“He’s good.” I pull up the sleeve of my striped sweater on my right arm and show him his work that’s inked into my skin of my forearm. He did it a few weeks ago, a Tyrannosaurus rex with itty bitty fairy wings. It’s my second color tattoo and Lloyd does color really well. Every other tattoo I have is black and white, courtesy of my father.
I’m not absolutely covered in them like my father or Lloyd is, but I do have my fair share. No surprise that it was my father who gave me my first one, an old-fashioned skeleton key on the inside of my left forearm. I’ve been fascinated with collecting keys since I was young and this one is still my favorite. I was fifteen but felt so much older as I sat in that chair and my dad gave me my own key, perfect down to each rusted detail. It didn’t even hurt, I was just so happy that I was part of the “circle.” My mom, Ben, everyone had them at that point except me.
I also have a bull skull across my back shoulders with a crown of flowers adorning it, a handful of snowflakes to the left and below it, a mermaid on my inner bicep, music notes at my wrist (to match music notes on my mother’s arm), the death star on my other wrist with the words resist underneath, the symbol of my favorite band at the back of my neck, and a colorful sugar skull on my hip (also courtesy of Lloyd). Okay, sounds like a lot when I list them off like that, but both my dad and Ben are covered in them by comparison.
And now, of course, the dinosaur.
“You know what your next one is going to be?” Lloyd asks, pushing his straggly hair out of his eyes.
I shrug. “I think I’m done for a while. Unless something strikes my fancy.”
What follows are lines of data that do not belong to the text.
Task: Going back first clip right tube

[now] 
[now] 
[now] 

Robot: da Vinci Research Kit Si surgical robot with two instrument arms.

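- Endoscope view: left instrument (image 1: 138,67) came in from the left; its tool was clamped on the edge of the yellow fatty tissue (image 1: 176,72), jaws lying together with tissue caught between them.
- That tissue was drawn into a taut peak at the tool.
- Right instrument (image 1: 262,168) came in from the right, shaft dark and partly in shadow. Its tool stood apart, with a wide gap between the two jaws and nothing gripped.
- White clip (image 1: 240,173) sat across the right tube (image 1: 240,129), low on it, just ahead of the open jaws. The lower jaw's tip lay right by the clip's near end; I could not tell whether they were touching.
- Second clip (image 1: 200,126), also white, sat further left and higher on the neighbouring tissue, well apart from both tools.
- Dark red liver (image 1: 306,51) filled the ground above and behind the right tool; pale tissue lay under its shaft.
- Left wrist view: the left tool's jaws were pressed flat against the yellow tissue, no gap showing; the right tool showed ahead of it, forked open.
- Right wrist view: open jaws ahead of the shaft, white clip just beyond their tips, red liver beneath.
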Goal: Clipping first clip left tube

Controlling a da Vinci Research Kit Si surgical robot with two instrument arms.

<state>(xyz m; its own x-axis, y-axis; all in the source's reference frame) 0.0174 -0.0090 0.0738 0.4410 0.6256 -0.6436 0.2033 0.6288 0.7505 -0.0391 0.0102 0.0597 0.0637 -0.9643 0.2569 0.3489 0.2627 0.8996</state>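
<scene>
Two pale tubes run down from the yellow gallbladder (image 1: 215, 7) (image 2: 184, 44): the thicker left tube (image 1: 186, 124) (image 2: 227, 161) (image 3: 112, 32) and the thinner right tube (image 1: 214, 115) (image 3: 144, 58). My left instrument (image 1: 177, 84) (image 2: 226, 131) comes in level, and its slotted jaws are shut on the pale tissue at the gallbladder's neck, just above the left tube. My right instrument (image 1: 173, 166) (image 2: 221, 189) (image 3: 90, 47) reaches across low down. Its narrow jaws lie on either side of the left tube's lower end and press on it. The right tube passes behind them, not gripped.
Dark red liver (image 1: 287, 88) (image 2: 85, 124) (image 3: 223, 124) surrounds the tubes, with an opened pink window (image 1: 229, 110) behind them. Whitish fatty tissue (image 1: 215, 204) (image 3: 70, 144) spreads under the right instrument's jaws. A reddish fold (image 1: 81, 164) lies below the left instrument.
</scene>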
My dad laughs, his focus intent on the man he’s working on. “Violet, you and your fancies are going to get you in trouble one day.”
He’s kind of right. I have this tendency to get really obsessed about things for a few months, sometimes even for a year, and then suddenly I lose interest and move on to something else. Just like that. I have a feeling that one day my body might be a map, like that guy in the movie Memento, except mine will remind me of all the things I stopped caring about.
I don’t spend too long at the shop, I just wanted to say hi. My dad will probably work until seven tonight, just before dinner, and it’s only three in the afternoon right now.
Still, that restlessness, a strange twinge of unease, is running through my veins. I’m half-tempted to head into the Magnolia bar for a drink—the owners know me and don’t care that I’m not twenty-one, even though I have a high-tech fake ID thanks to some of Ben’s computer handiwork—or even rifle through the stacks at Amoeba Records, just for something to do, some time to kill.
I go home instead. It’s just around the corner, a periwinkle-colored Victorian. Not as big as many others in the area but now seems oversized with Ben living in Santa Cruz for school. I know when I’m done with school I probably should move out, but that means moving out of San Francisco since there’s no way I’ll be able to afford an apartment here, not unless I have a million roommates, and even then we’ll probably be relegated to the Tenderloin.
“Mom?” I call out as I take the key from the lock and step inside the foyer. The house is humming with silence. She must be out.
I look down at my feet as I nearly crunch a stack of envelopes and quickly bend down to pick up the mail. Some fliers and bills. As usual, nothing important or interesting.
Until I spot one addressed to my father, Camden McQueen, with no return address. I flip it over in my hands as I make my way into the kitchen, placing the rest of the mail on the counter. The stamp is domestic, and the postmark is smudged and hard to read.
I don’t normally snoop through my parents’ mail but there’s something about this that has uneasiness creeping through me again. Maybe because my parents rarely get mail like this, maybe because I’m a brat, bored and curious.
I take the letter over to the stove and put on the kettle. While I wait for the water to steam, I examine it further. It’s a thin envelope and it seems like there isn’t even anything in it. Maybe a slip of paper or a sticky note or something.
Finally, steam begins to rise from the kettle and I hold the back of the envelope over it, just enough for the glue to start to lose its hold. Then I take a knife and carefully slide it under the flap until the envelope is open. I shake out the contents.
I was right about it not being a letter.
It’s a newspaper clipping.
I pick it up gingerly, afraid to harm it.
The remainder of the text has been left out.